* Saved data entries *
------------------------------
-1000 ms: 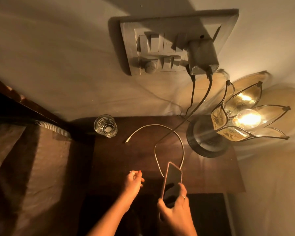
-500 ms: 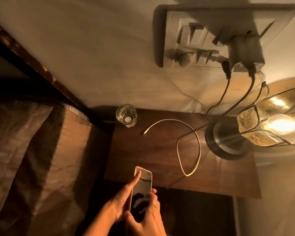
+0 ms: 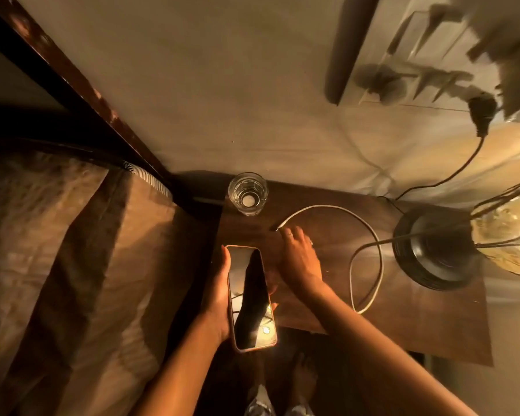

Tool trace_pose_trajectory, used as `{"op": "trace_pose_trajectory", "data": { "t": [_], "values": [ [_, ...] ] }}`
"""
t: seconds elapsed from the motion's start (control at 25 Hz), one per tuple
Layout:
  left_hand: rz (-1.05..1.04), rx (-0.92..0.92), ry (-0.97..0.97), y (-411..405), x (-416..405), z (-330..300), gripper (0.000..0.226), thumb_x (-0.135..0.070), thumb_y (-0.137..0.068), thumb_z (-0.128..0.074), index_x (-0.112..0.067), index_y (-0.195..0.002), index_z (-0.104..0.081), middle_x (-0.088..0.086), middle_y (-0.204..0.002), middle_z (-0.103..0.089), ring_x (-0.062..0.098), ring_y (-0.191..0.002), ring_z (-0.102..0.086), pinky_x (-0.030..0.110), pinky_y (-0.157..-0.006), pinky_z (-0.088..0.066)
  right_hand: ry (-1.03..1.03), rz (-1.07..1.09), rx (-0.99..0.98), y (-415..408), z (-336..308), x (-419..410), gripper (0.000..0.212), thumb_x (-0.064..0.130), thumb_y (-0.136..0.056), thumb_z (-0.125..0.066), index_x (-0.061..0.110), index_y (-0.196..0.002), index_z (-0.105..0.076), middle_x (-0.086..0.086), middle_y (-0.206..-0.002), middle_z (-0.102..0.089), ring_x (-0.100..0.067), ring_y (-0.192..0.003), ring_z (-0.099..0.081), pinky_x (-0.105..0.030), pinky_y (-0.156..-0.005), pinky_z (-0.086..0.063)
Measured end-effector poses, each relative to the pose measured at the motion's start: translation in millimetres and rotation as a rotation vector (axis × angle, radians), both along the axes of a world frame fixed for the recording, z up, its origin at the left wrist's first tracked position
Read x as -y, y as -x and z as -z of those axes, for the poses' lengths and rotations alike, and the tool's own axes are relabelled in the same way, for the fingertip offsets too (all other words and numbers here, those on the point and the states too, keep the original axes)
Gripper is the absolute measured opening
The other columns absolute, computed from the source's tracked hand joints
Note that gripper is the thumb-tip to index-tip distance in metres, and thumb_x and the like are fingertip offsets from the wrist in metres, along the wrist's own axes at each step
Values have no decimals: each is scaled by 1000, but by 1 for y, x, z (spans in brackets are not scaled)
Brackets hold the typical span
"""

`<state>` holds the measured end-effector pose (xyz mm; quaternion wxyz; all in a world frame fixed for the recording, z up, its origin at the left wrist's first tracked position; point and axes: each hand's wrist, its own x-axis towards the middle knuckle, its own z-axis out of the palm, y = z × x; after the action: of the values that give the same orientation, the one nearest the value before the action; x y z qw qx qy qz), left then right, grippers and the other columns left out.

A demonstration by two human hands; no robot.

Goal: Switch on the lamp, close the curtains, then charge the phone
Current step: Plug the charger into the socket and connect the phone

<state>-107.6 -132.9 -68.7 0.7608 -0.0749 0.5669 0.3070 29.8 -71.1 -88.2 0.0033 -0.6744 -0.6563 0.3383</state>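
From the head camera, looking down, the left hand is holding the phone by its left edge, thumb lying along that edge and the fingers wrapping underneath, with a fingertip showing at the right edge. The phone is facing screen up, its dark glass reflecting small lights. Its long axis is running from the person toward the wall, the far end leaning slightly left. It is hovering over the near left corner of the dark wooden table, partly past the table's edge.

The right hand is reaching across the table just right of the phone, palm down, fingers loosely spread and gripping nothing. Its fingertips are lying just beside the free end of the white cable, near the plug tip, but whether they are touching it cannot be told. The cable is curving from that tip toward the wall, sweeping right, then looping back toward the near edge of the table.

A glass is standing upright at the far left corner. The lamp is sitting at the right, its shade glowing at the frame edge. A bed is lying to the left of the table.
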Motion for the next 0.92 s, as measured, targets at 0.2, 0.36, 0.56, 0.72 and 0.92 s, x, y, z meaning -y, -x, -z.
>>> {"op": "trace_pose_trajectory", "data": {
  "t": [0.2,0.36,0.56,0.72,0.92],
  "values": [
    [-57,131,-10,10,-7,18,98,-88,-60,-39,-14,-121,-61,18,-119,-66,40,-112,-61,58,-99,-43,-33,-199,172,-8,35,-49,47,12,-91,-45,21,-137,-41,-9,-143,-39,-31,-132,-37,-42,-106,-38],
    [-82,173,-20,17,-12,25,93,-87,-64,-35,-18,-120,-61,18,-121,-66,39,-111,-62,57,-96,-45,-119,-303,246,-16,41,-44,33,18,-92,-44,21,-125,-49,-8,-133,-46,-30,-126,-42,-42,-99,-38],
    [-181,226,-67,27,-10,22,94,-85,-66,-37,-14,-123,-59,17,-121,-66,36,-102,-66,54,-90,-48,-226,-365,210,-19,27,-21,31,18,-93,-46,18,-122,-54,-8,-125,-58,-30,-123,-46,-43,-104,-31],
    [-220,277,-156,29,-10,2,91,-84,-70,-33,-15,-125,-58,15,-123,-65,35,-106,-65,54,-94,-46,-326,-116,81,-19,-6,8,23,17,-94,-43,20,-105,-62,0,-106,-64,-19,-100,-65,-46,-118,-14],
    [-251,285,-302,15,-19,-36,90,-83,-73,-25,-18,-126,-58,12,-123,-65,31,-104,-66,50,-91,-50,-401,350,-380,-28,-75,52,13,19,-92,-54,12,-101,-60,3,-87,-66,-21,-88,-64,-44,-88,-49]
  ]
}}
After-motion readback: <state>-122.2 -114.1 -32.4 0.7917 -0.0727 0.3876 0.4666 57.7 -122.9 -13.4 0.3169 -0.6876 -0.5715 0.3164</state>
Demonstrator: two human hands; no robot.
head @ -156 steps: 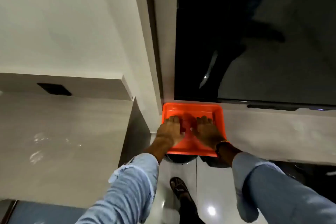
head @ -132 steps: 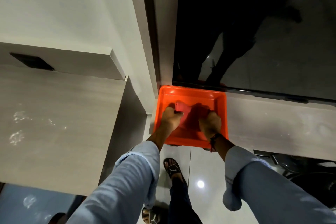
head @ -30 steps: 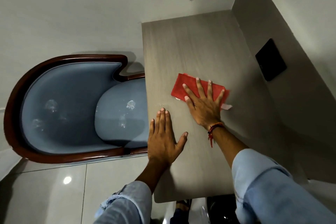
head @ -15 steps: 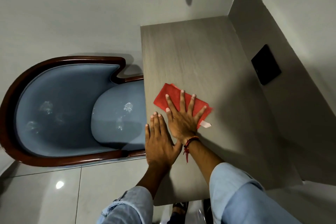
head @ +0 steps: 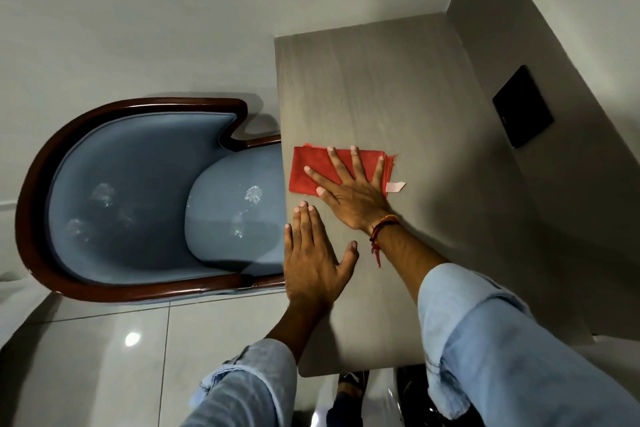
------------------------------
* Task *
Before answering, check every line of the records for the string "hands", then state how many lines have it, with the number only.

* Response for this exercise *
2